> [What is expected] The full listing should be duplicated word for word.
··· Data shown
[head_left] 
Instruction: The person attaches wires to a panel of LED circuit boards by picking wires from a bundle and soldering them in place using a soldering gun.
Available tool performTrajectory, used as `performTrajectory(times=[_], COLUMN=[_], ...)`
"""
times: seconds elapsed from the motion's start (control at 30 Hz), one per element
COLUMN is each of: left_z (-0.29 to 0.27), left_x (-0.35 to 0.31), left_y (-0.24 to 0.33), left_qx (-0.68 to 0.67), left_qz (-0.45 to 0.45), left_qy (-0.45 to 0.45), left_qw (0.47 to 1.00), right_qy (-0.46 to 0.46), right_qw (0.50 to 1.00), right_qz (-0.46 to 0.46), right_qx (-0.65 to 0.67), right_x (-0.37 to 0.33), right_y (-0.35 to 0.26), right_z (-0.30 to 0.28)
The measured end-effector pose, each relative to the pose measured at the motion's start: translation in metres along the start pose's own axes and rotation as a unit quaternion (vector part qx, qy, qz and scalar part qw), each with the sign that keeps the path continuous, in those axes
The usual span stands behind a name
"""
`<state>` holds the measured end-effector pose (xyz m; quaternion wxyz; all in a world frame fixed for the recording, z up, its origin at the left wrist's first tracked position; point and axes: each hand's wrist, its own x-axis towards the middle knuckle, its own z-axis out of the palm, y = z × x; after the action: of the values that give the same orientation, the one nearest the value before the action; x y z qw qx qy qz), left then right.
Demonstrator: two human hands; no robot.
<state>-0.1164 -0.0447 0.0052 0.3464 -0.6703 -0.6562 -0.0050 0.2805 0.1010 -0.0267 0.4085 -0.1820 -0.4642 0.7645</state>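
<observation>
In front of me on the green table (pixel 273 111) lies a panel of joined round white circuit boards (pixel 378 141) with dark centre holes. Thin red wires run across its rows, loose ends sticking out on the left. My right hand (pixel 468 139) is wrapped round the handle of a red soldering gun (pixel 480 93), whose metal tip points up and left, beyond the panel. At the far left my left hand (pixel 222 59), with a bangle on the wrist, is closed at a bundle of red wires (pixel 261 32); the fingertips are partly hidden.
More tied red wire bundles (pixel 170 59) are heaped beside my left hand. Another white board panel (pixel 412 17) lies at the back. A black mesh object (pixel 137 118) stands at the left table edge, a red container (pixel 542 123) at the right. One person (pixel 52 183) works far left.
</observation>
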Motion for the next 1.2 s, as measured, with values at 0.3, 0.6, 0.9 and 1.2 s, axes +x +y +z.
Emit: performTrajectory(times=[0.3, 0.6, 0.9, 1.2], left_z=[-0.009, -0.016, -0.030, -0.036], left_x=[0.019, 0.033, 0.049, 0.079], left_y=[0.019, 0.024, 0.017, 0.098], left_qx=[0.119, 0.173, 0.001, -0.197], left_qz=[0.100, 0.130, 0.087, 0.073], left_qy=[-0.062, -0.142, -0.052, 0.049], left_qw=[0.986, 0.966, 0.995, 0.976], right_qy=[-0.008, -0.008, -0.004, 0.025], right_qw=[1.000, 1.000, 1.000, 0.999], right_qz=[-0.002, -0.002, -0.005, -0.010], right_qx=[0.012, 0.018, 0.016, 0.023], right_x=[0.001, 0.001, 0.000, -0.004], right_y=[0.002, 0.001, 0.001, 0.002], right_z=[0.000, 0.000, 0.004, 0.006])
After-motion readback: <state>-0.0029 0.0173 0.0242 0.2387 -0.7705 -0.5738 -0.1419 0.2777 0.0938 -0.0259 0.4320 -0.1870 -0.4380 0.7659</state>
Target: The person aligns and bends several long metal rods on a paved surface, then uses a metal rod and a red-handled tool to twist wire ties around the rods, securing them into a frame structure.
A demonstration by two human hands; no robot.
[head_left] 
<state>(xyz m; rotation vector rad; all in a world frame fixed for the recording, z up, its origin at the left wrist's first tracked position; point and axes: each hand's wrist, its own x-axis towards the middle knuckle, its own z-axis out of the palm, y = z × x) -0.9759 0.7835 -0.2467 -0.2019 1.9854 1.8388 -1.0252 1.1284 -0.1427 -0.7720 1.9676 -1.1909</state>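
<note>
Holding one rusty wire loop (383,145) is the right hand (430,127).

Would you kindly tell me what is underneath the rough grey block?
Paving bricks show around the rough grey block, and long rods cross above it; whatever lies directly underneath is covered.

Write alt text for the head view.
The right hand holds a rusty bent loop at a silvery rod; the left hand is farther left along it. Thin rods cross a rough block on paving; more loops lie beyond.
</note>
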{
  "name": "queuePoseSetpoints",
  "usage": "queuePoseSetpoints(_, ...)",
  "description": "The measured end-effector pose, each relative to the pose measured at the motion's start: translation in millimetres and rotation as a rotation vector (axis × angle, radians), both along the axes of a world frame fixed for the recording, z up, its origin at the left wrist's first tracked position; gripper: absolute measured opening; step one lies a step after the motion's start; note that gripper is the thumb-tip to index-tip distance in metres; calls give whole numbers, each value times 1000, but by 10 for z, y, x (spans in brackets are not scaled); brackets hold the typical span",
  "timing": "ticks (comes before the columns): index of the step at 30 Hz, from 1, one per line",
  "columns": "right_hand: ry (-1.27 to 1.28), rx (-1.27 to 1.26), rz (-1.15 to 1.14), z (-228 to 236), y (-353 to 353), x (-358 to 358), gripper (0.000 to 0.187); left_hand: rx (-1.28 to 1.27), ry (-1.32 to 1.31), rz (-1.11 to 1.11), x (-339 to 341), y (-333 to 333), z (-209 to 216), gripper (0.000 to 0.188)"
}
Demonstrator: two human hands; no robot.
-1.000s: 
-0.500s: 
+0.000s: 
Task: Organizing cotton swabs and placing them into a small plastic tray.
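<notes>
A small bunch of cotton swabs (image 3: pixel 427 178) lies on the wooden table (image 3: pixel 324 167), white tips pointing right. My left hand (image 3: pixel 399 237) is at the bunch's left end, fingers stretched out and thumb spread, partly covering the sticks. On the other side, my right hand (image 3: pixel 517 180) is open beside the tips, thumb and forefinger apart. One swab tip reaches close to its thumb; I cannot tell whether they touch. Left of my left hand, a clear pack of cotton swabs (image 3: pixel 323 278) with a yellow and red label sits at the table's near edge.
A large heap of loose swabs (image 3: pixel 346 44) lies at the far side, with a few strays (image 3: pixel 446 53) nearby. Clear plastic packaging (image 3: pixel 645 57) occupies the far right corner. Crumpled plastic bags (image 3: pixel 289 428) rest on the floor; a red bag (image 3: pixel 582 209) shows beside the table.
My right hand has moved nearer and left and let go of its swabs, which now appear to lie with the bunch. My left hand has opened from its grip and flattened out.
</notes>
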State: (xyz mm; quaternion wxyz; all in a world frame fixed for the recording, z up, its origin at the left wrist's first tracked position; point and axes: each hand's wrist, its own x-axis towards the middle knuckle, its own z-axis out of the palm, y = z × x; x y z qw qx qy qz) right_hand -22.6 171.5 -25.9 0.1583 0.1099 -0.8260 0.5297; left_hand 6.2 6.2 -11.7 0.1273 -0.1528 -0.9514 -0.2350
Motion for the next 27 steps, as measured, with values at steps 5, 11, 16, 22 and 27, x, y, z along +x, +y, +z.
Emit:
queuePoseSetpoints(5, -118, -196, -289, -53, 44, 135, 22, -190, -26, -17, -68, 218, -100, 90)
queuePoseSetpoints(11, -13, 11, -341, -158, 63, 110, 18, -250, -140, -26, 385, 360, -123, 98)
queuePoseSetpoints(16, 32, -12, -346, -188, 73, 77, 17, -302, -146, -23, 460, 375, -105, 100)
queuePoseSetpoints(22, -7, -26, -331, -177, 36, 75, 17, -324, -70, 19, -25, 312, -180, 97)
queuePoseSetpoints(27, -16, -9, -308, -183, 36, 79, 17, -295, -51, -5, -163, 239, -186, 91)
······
> [Output for this task]
[head_left] 
Instruction: The person attaches wires to a panel of LED circuit boards by picking wires from a bundle and soldering them in place using a soldering gun.
Available tool performTrajectory, used as `performTrajectory(times=[_], COLUMN=[_], ...)`
"""
times: seconds elapsed from the motion's start (control at 30 Hz), one per element
COLUMN is each of: left_z (-0.29 to 0.27), left_x (-0.35 to 0.31), left_y (-0.24 to 0.33), left_qx (-0.68 to 0.67), left_qz (-0.45 to 0.45), left_qy (-0.45 to 0.45), left_qw (0.47 to 1.00), right_qy (-0.46 to 0.46), right_qw (0.50 to 1.00), right_qz (-0.46 to 0.46), right_qx (-0.65 to 0.67), right_x (-0.37 to 0.33), right_y (-0.35 to 0.26), right_z (-0.30 to 0.28)
The measured end-effector pose, each relative to the pose measured at the motion's start: translation in metres along the start pose's own axes and rotation as a unit quaternion (vector part qx, qy, qz and scalar part qw), each with the sign that keeps the path continuous, in those axes
The usual span stands behind a name
"""
`<state>` holds the measured end-effector pose (xyz m; quaternion wxyz; all in a world frame fixed for the recording, z up, its origin at the left wrist's first tracked position; point and axes: each hand's wrist, its own x-axis towards the middle knuckle, its own z-axis out of the palm, y = z × x; after the action: of the values that give the same orientation, the one nearest the value before the action; x y z qw qx qy qz), left then right.
Demonstrator: two human hands; no robot.
<state>-0.1164 -0.0447 0.0052 0.3464 -0.6703 -0.6562 -0.0050 0.2805 0.1010 -0.0267 0.4085 -0.1820 -0.4642 0.7645</state>
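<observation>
In front of me on the green table (pixel 273 111) lies a panel of joined round white circuit boards (pixel 378 141) with dark centre holes. Thin red wires run across its rows, loose ends sticking out on the left. My right hand (pixel 468 139) is wrapped round the handle of a red soldering gun (pixel 480 93), whose metal tip points up and left, beyond the panel. At the far left my left hand (pixel 222 59), with a bangle on the wrist, is closed at a bundle of red wires (pixel 261 32); the fingertips are partly hidden.
More tied red wire bundles (pixel 170 59) are heaped beside my left hand. Another white board panel (pixel 412 17) lies at the back. A black mesh object (pixel 137 118) stands at the left table edge, a red container (pixel 542 123) at the right. One person (pixel 52 183) works far left.
</observation>
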Motion for the next 1.2 s, as measured, with values at 0.3, 0.6, 0.9 and 1.2 s, axes +x +y +z.
Emit: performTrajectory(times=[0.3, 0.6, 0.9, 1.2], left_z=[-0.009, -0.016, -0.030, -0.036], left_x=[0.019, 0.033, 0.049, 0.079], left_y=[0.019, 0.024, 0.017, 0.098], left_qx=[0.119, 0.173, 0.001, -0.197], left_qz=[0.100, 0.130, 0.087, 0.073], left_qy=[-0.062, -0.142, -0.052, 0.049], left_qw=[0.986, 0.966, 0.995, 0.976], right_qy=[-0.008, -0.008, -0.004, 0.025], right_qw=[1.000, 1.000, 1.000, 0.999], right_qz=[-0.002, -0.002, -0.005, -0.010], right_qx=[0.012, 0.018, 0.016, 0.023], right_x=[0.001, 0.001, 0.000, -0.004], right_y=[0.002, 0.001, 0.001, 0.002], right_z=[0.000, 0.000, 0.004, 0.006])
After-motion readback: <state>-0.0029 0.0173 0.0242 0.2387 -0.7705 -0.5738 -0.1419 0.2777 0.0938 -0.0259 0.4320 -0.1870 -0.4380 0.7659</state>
Target: The person aligns and bends several long metal rods on a paved surface, then uses a metal rod and a red-handled tool to twist wire ties around the rods, securing them into a frame structure.
A demonstration by two human hands; no robot.
[head_left] 
<state>(xyz m; rotation vector rad; all in a world frame fixed for the recording, z up, its origin at the left wrist's first tracked position; point and axes: each hand's wrist, its own x-axis towards the middle knuckle, its own z-axis out of the palm, y = z × x) -0.9759 0.7835 -0.2467 -0.2019 1.9854 1.8388 -1.0252 1.1284 -0.1427 -0.7720 1.9676 -1.1909</state>
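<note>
Holding one rusty wire loop (383,145) is the right hand (430,127).

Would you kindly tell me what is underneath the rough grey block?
Paving bricks show around the rough grey block, and long rods cross above it; whatever lies directly underneath is covered.

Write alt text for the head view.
The right hand holds a rusty bent loop at a silvery rod; the left hand is farther left along it. Thin rods cross a rough block on paving; more loops lie beyond.
</note>
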{
  "name": "queuePoseSetpoints",
  "usage": "queuePoseSetpoints(_, ...)",
  "description": "The measured end-effector pose, each relative to the pose measured at the motion's start: translation in millimetres and rotation as a rotation vector (axis × angle, radians), both along the axes of a world frame fixed for the recording, z up, its origin at the left wrist's first tracked position; gripper: absolute measured opening; step one lies a step after the motion's start; note that gripper is the thumb-tip to index-tip distance in metres; calls give whole numbers, each value times 1000, but by 10 for z, y, x (spans in brackets are not scaled); brackets hold the typical span",
  "timing": "ticks (comes before the columns): index of the step at 30 Hz, from 1, one per line",
  "columns": "right_hand: ry (-1.27 to 1.28), rx (-1.27 to 1.26), rz (-1.15 to 1.14), z (-228 to 236), y (-353 to 353), x (-358 to 358), gripper (0.000 to 0.187); left_hand: rx (-1.28 to 1.27), ry (-1.32 to 1.31), rz (-1.11 to 1.11), x (-339 to 341), y (-333 to 333), z (-209 to 216), gripper (0.000 to 0.188)"
}
Demonstrator: two human hands; no robot.
-1.000s: 
-0.500s: 
+0.000s: 
Task: Organizing cotton swabs and placing them into a small plastic tray.
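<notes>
A small bunch of cotton swabs (image 3: pixel 427 178) lies on the wooden table (image 3: pixel 324 167), white tips pointing right. My left hand (image 3: pixel 399 237) is at the bunch's left end, fingers stretched out and thumb spread, partly covering the sticks. On the other side, my right hand (image 3: pixel 517 180) is open beside the tips, thumb and forefinger apart. One swab tip reaches close to its thumb; I cannot tell whether they touch. Left of my left hand, a clear pack of cotton swabs (image 3: pixel 323 278) with a yellow and red label sits at the table's near edge.
A large heap of loose swabs (image 3: pixel 346 44) lies at the far side, with a few strays (image 3: pixel 446 53) nearby. Clear plastic packaging (image 3: pixel 645 57) occupies the far right corner. Crumpled plastic bags (image 3: pixel 289 428) rest on the floor; a red bag (image 3: pixel 582 209) shows beside the table.
My right hand has moved nearer and left and let go of its swabs, which now appear to lie with the bunch. My left hand has opened from its grip and flattened out.
</notes>
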State: (xyz mm; quaternion wxyz; all in a world frame fixed for the recording, z up, its origin at the left wrist's first tracked position; point and axes: each hand's wrist, its own x-axis towards the middle knuckle, its own z-axis out of the palm, y = z × x; x y z qw qx qy qz) right_hand -22.6 171.5 -25.9 0.1583 0.1099 -0.8260 0.5297; left_hand 6.2 6.2 -11.7 0.1273 -0.1528 -0.9514 -0.2350
Motion for the next 27 steps, as measured, with values at steps 5, 11, 16, 22 and 27, x, y, z along +x, +y, +z.
Emit:
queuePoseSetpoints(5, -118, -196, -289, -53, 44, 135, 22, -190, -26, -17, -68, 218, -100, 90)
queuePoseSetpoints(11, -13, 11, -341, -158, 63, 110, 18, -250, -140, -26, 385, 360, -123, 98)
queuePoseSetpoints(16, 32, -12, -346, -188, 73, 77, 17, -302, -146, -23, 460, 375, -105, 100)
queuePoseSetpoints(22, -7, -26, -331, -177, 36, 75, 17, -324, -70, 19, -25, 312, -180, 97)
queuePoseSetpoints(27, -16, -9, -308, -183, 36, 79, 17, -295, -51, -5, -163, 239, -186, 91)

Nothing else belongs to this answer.